Currently, there is limited research comparing permutation tests vs. model-based tests in the setting of cluster randomized trials that use CCR. Li et al. compared adjusted permutation tests and adjusted linear mixed effect model-based tests in the setting of CCR and concluded that in analyses adjusting for group-level covariates, both permutation tests and model-based tests can maintain the correct type I error rate as long as the number of possible allocations in the constrained randomization space is not too small [12]. Li et al. [13] compared permutation tests and model-based tests for randomized trials with binary outcomes in the setting of CCR. They found that when the prognostic group-level covariates are balanced by CCR at the design stage, both adjusted model-based tests (linearization F-test, KC-corrected GEE t-test) and adjusted permutation tests gain power and preserve test size compared to unadjusted analyses [13]. In both of the studies by Li, randomization is at the cluster level while the unit of analysis is at the individual level.

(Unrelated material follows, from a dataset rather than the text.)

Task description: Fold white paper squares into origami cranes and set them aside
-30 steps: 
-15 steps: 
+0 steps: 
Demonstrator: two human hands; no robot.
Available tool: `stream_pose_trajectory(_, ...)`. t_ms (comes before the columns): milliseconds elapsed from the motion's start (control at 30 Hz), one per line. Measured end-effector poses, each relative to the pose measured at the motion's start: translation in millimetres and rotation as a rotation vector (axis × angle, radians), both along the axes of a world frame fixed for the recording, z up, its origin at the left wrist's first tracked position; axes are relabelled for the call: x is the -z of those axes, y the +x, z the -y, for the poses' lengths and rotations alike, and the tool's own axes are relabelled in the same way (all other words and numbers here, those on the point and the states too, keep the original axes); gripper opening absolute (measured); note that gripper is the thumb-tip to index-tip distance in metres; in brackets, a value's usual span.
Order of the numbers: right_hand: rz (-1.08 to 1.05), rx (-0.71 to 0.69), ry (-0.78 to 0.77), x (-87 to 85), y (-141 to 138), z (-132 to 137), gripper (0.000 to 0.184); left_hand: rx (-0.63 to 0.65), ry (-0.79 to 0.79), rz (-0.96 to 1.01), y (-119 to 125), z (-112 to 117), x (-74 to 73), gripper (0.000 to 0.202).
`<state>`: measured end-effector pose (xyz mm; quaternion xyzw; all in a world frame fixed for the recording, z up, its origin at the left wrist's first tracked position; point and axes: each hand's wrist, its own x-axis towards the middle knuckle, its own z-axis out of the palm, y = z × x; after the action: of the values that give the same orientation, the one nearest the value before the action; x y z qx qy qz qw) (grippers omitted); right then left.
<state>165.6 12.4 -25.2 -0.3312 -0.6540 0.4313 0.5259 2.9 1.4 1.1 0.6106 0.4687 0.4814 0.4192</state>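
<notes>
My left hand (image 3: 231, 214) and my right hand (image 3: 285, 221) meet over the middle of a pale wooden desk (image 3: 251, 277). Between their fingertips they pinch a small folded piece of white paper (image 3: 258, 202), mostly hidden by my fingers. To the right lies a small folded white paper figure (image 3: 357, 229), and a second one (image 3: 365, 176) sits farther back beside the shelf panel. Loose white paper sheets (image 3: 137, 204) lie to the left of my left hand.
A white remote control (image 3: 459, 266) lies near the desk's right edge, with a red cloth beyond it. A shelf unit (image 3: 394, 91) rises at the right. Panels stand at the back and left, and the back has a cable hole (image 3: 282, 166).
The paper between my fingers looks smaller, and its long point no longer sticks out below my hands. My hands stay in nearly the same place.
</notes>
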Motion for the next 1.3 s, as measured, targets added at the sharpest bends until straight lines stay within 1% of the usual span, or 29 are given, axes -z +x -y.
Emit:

The purpose of this paper is to evaluate the performance of model-based tests and permutation tests in the covariate-constrained cluster randomized HEALing (Helping to End Addiction Long-termSM) Communities Study (HCS). The HCS is a multi-site parallel group cluster randomized wait-list comparison trial of the Communities That Heal (CTH) intervention [14,15,16]. The HCS was designed to evaluate the impact of the CTH intervention compared to usual care on opioid overdose deaths among 67 communities. The primary hypothesis is that communities in the intervention group will have a reduction in opioid-related deaths compared to those in the comparison group. This study was conducted in 4 states: Massachusetts, Kentucky, New York, and Ohio. CCR was used to balance 3 community-level baseline covariates: (1) rural/urban status, (2) population size, and (3) baseline opioid death rate. In the HCS, all key variables (i.e., outcomes and covariates) are aggregate community-level data. The primary outcome, the number of opioid overdose deaths, is count data assessed at the community level and analyzed using a negative binomial regression model [17].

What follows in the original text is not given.